其次,在傳播途徑上,借助互聯網促進新世紀生態文學的創新發展。新世紀的時代背景為文學的發展提供了更加廣闊的空間。不可否認的是,網絡文學作為新世紀媒介語境下一種盛行的藝術生產和消費方式,在對傳統文學觀質疑和發起挑戰的同時,也為文學的發展提供一種新出路和自覺更新。在有聲、讀圖時代,各種新媒介的運用有助于提升生態文學的知名度和影響力,如微博、抖音、喜馬拉雅等。此外,對生態文學的影視劇改編也是重要的發展途徑,如2015年改編自姜戎同名小說的電影《狼圖騰》,采用3D實景技術拍攝大草原,通過獨特的鏡頭語言,觀察人與狼的共處之道,該片以生態環境為題材,取得了震撼人心、印象深刻的效果,獲得眾多優秀獎項。這部影片也因此為大眾熟知。值得注意的是,改編或影視化再創作時,切忌將生態題材小說發展成勵志書,使得小說變成呆板而乏味的說教。完全以獵奇為出發點,以市場為導向的生態文學則會缺乏深邃思想內涵和社會價值。因此,生態小說的長遠發展需要在其自身審美藝術的基礎上,充分利用多媒體的傳播優勢,拓展作品的傳播路徑,并且建構新的藝術形態。
最后,建構中國生態美學話語。20世紀90年代中期,中國學者提出當代“生態美學”觀,倡導以人與自然、社會及人自身的生態審美關系為出發點,期待構建當代中國式生態美學。為此,新世紀以來的中國生態小說家身體力行,深入自然,書寫生態。但也有一些生態小說作家對各種文化進行無差別的吸收和認同,缺乏理性的批判力和理解力。因此,構建中國式的生態美學需要挖掘并分析生態危機的根源,即人的理想目標危機、價值生態危機,更深層的“現代性”文化、制度危機等,在此基礎上建立與生態美學對應的現代性的生態反思與批判話語。

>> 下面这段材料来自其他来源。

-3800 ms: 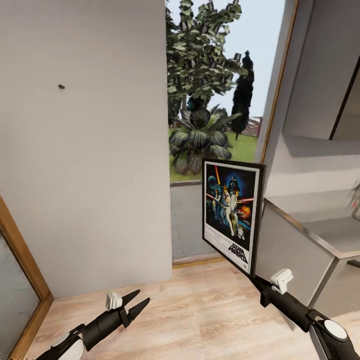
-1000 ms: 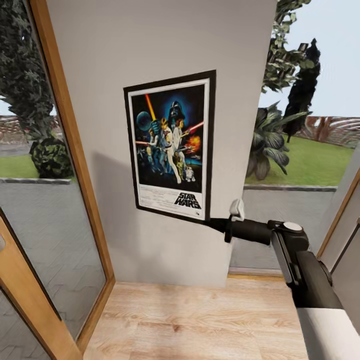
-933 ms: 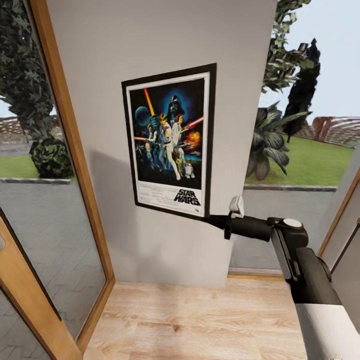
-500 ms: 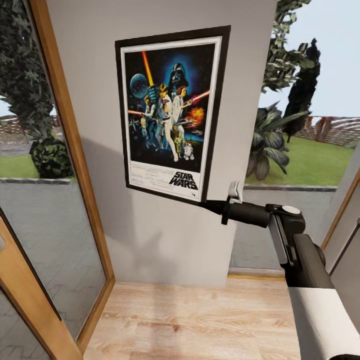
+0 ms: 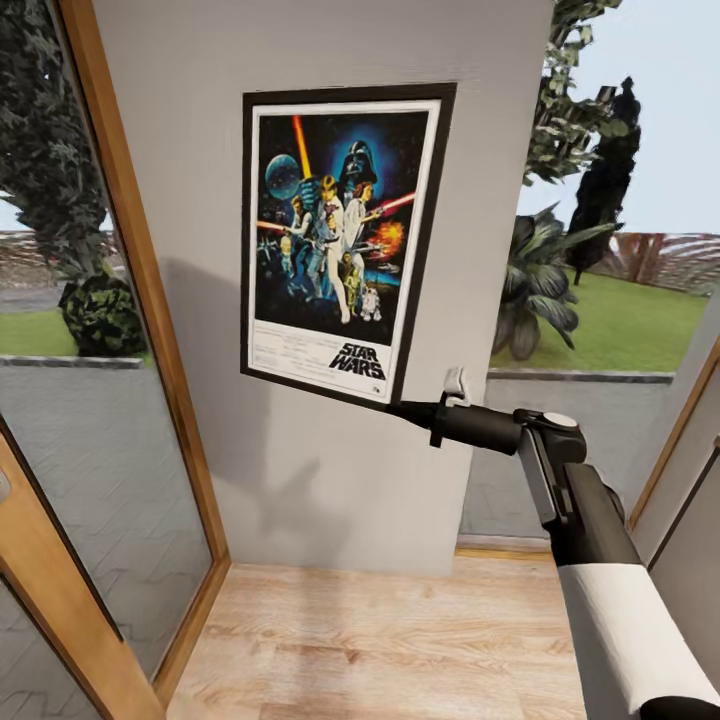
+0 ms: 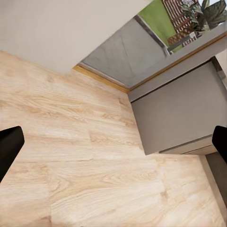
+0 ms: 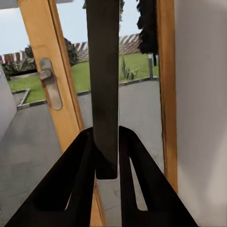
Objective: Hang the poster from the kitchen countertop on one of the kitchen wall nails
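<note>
Clamping the lower right corner of the poster (image 5: 340,240), the right gripper (image 5: 398,409) presses the thin, rigid black frame flat against the matte grey wall (image 5: 300,480), beside the wooden door frame (image 5: 150,330). Hanging step; no nail is visible. Next: settle, then release. The left gripper's (image 6: 113,142) jaws stand apart above the plank floor (image 6: 85,179).

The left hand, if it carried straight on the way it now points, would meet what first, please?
Most likely the wooden floor: the left hand, fingers spread wide, looks down on bare planks. The grey cabinet lies off to one side, though depth is hard to judge.
</note>
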Available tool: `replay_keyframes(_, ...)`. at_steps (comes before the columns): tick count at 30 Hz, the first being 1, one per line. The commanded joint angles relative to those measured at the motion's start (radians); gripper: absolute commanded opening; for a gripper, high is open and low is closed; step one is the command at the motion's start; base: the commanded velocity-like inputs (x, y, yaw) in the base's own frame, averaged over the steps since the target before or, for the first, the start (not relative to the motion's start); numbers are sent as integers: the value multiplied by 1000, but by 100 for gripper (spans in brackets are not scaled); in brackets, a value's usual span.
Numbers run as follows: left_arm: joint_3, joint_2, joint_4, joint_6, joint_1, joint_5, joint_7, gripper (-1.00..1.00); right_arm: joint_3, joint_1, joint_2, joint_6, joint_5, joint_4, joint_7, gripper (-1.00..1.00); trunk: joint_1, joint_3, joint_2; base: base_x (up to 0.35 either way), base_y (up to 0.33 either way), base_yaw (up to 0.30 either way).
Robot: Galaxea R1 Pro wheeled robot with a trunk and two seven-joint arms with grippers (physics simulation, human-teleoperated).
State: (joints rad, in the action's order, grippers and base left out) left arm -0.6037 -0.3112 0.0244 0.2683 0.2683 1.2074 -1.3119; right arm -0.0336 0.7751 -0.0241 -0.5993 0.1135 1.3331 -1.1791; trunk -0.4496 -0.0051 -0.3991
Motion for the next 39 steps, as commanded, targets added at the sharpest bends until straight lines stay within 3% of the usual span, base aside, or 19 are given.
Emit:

生態保護事關各個國家與民族的發展利益,亦是整個地球村的共同追求。21世紀以來,我國的生態文學理論與批評實踐雖未成為主流的文化力量,但隨著生態問題的凸顯,越來越受到關注。諸多優秀生態小說的出現,昭示著中國生態文學具有進入生活、藝術表現生活的強大潛力,其獨特價值已經引起普遍關注和重視。生態危機真正的內在根源不僅是表面上人與自然關系的分裂,也是深層人類的價值信仰危機。而21世紀以來的中國生態小說雖發展潛力巨大,但目前的接受現狀還有待開掘。因此,生態文學地位獨特,任重道遠。
中國的生態文學創作應深入開辟生命共同體理念的實踐性敘事空間,在生命共同體理念的倫理維度上進行持續性敘事探索,喚醒生態審美性自覺,積極尋求與生態文明社會圖景相適應的詩性表達,為人類創造生存發展和詩意棲居的美麗世界。